Karneval in der Dominikanischen Republik

Im Februar, wenn der Karneval in Deutschland seinem Höhepunkt entgegensteuert, ist auch die Dominikanische Republik in Karnevalsstimmung. Die karibische Insel vibriert förmlich unter den typisch karibischen Rhythmen von Merengue
und Bachata, vor allem an der Küste in Santo Domingo und im Landesinneren in La Vega. Karneval in der Dominikanischen Republik ist eine Mischung aus Kultur, Tradition und Religion, die jedes Jahr um den 27. Februar zum wichtigsten Kulturereignis wird. Schon Wochen finden im ganzen Land Umzüge statt, in der Regel freitags bis sonntags.

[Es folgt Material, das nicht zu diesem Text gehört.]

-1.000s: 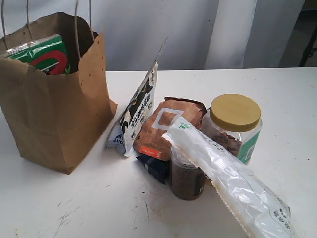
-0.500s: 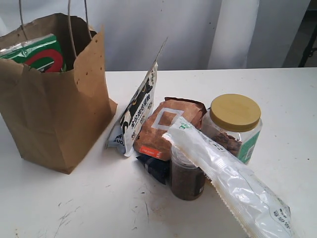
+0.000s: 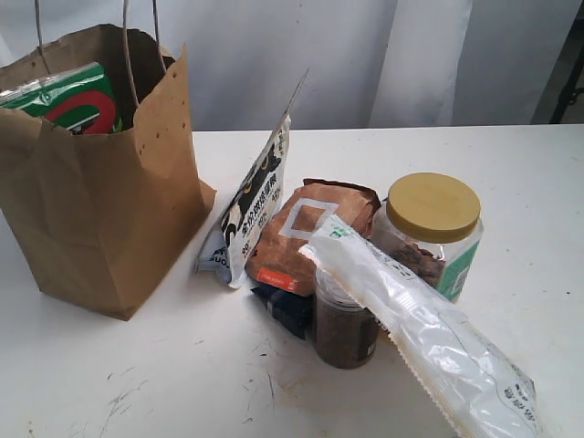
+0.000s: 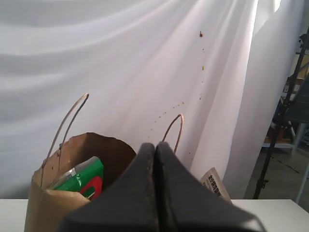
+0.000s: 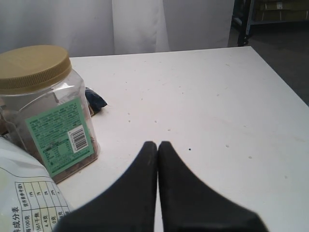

Die Anfänge des dominikanischen Karnevals reichen bis zum XVI Jahrhundert zurück, wo es bereits kleine Umzüge mit Maskierten Einwohnern in Santo Domingo gab. Diese Masken, Kostüme und Tänze setzen sich aus einer Mischung aus afrikanischen Elementen und Traditionen zusammen, die damals von Sklaven in die „neue Welt“ mitgebracht wurden sowie aus den Trachten und Bräuchen der eingewanderten Europäer. Typisch sind zum Beispiel die „diablos cojuelos“ (die hinkenden Teufel), die Teufelsmasken sowie als Stiere verkleidete Narren. In Cotuí herrschen die platanuses (Kostüme aus Pappe und Papier) vor und die papeluses (Trachten aus Bananenblättern. Nach vier durchtanzten Wochenenden im Februar bildet am ersten Märzwochenende die große Parade von Santo Domingo den spektakulären Abschluss des christlichen Volksfestes, an das sich, wie bei uns, die sechswöchige Fastenzeit anschließt.